Turn signal or brake light not working - not the blub or fuse - LCM

Laurent

Registered
Thought I'd post this headache, as I couldn't see this topic on an earlier sort. Also have a question on LCM compatibility between Gen 1 & 2 Mark VIII's.

When it's not the bulb (I swapped with a working side), not the socket (I measured 12V @ the socket), and not the fuse(s) it may be the Lighting Control Module (LCM). In my case, the voltage was supplied, but the LCM couldn't provide the amperage to kick on the light. I was able to swap out the left to right outputs from the LCM to validate that it was the issue.

Now for the question: Is the LCM the same for Generation 1 & 2 Mark VIII's?

Regards,
Laurent
97 LSC
97
94
93
 
RE: Turn signal or brake light not working - not the blub or fuse - LCM

Doesn't sound entirely consistent to me.

Do you have good contact at the bulb?

Check the voltage with the bulb in place. If there's 12 volts, it's a contact problem.

Which bulb is it? where and how were you measuring voltage? Did you try a new bulb at all? Do you have anything "aftermarket" wired into the lighting system?
 
RE: Turn signal or brake light not working - not the blub or fuse - LCM

Check to see if it's the BOO switch (BRAKE ON - OFF). It's a very comman failure with FoMoCo products.

Oh--located at top of brake pedal.

Bud Pytko
'97 LSC Silver Frost
'05 F250 SD CC PSD 4 X 4 AZ Beige
'94 Prowler 5th Wheel
http://squarebirds.org/images/BudPytko97LSC.jpg
 
RE: Turn signal or brake light not working - not the blub or fuse - LCM

Both the left brake & left rear turn are not working. I have no aftermarket stuff, and measured voltage with a DVM (and measurements were made at the Mulex connector & bulb socket).

Yes - I have contact at bulb, and I had a 12V at the contact...as strange as it seems. This is what made my head hurt for awhile, and why I posted this note. The car actually validated that a contact was made when the computer would say that a brake light was out (I had something depressing the brake) only when I removed the bulb - but never complained when a bulb was in. I also tested the bulbs for illimination (just to make sure), and swapped with the right side (both bulbs seemed fine, and lit up on the right side). Fun, eh?

I don't know how the LCM is designed, but my guess is that my 'bad' LCM has it's left rear brake & turn signal output blown, but the sensor circuit(s) are still working. If this is correct, I can see how a sensing circuit could provide the minimal current draw that's needed to qualify the the circuit isn't open (bulb in't burned out or removed), but not enough current to illuminate the bulb. I have not cut the wires in order to measure the current flow that would help validate my theory, although I have thought about it.

What bothers me is the fact that both left brake & turn circuits are not working. I would expect only one of these to go...unless there is something shared inside the LCM between the left rear turn & left brake...

Per the other posting - if a brake switch was an issue, I would think it would exhibit a problem on the right side too, and not just the left brake. The (left only) turn signal's misoperation is also not explained as far as I can tell.
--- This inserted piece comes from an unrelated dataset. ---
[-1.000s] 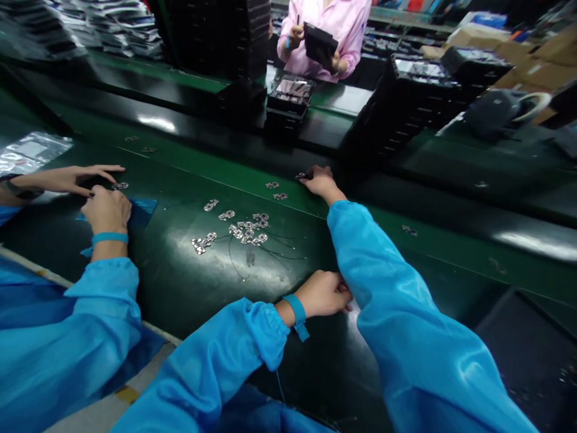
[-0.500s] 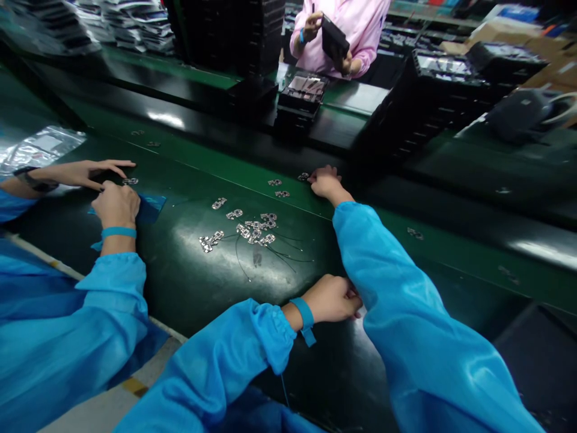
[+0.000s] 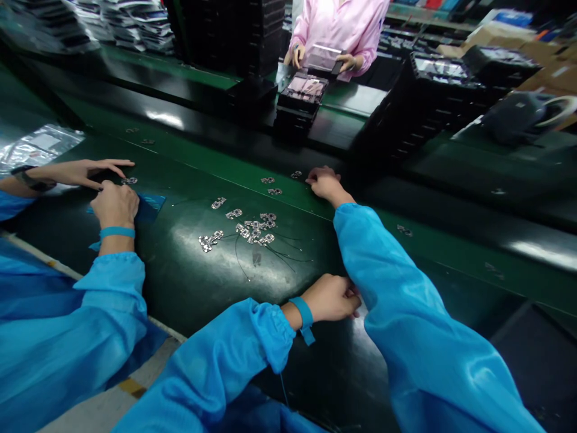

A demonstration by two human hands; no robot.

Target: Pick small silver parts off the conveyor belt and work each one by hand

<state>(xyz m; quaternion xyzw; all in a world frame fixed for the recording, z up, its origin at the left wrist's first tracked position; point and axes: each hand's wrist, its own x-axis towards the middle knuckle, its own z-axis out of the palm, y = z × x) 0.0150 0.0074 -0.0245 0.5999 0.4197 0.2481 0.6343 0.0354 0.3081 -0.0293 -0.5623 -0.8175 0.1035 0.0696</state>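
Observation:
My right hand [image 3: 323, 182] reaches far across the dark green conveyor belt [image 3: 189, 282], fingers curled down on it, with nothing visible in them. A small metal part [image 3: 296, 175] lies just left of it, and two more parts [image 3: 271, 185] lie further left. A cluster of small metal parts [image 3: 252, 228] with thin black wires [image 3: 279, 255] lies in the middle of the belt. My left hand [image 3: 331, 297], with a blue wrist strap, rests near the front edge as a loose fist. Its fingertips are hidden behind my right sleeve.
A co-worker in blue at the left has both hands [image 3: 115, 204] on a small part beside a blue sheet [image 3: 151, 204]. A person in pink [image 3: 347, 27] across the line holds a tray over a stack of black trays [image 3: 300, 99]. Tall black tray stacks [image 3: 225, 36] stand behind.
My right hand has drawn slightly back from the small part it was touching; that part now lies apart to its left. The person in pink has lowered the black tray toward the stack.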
I don't have schematics or a wiring diagram, so I'm fighting a little blind & willing to take any & all suggestions.

Unless we have more ideas posted, I guess I'll have more news to follow when I replace the LCM...

Many thanks!
Laurent
 
RE: Turn signal or brake light not working - not the blub or fuse - LCM

First of all, 1st Gen Marks don't have any kind of lighting control module; they have a conventional turn signal switch/flasher/BOO setup.

Your diagnosis seems to be correct. LR signal and brake are the same output from the SCIL (Steering Column/Ignition/Lighting) module. It would appear that the output driver internal in the module has gone south.
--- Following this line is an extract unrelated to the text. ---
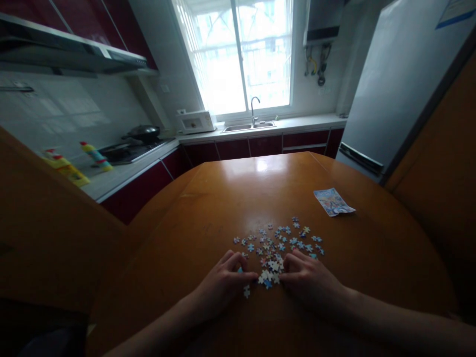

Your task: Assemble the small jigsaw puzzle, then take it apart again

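Note:
Small jigsaw puzzle pieces lie scattered over the wooden table. A denser cluster of pale, face-down looking pieces sits between my two hands. My left hand rests at the cluster's left side, fingers curled and thumb stretched toward it. A gap shows between that thumb and forefinger, with a bit of blue piece visible there. To the right, my right hand is curled, its thumb and forefinger apart, tips at the cluster's edge. One loose piece lies below my left thumb.
A crumpled printed picture sheet lies at the right on the wooden table. Beyond are a counter with a sink, a microwave and a stove with a pan. A fridge stands at the right.

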The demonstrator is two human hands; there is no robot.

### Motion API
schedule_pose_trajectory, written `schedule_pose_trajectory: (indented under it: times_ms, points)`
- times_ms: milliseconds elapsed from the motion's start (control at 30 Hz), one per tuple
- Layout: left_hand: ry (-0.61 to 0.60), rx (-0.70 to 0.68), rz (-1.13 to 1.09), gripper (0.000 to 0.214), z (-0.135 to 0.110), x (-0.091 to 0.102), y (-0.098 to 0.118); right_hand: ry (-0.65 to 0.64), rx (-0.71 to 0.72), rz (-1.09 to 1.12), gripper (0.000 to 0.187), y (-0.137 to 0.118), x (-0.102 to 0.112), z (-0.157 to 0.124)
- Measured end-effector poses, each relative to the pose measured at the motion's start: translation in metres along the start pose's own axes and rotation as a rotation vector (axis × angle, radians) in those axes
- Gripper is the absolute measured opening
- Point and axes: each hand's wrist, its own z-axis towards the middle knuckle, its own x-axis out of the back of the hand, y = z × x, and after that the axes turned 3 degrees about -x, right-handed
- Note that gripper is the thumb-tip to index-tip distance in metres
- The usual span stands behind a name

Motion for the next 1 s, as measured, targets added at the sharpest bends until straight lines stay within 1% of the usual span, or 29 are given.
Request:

There's a small chance that you've got high resistance in the lamp circuit wiring, but normally, if that were the case, any resistance high enough to prevent the bulb from lighting should also be high enough to set the "lamp out" warning.

The wiring in question changes colour partway through the vehicle- LR output is LG/O at the SCIL connector, pin #24, but at connector C431, in the L side of the trunk, it becomes O/LB to the socket. The P/W wire at the lamp is marker.

You could jerry-rig a bulb into the LG/O wire at the SCIL as a test to verify the module's inability to provide current before you run out and get a new module.

I'm sure you know where the module is, but in case not, it's right side of the dash, behind the glove box.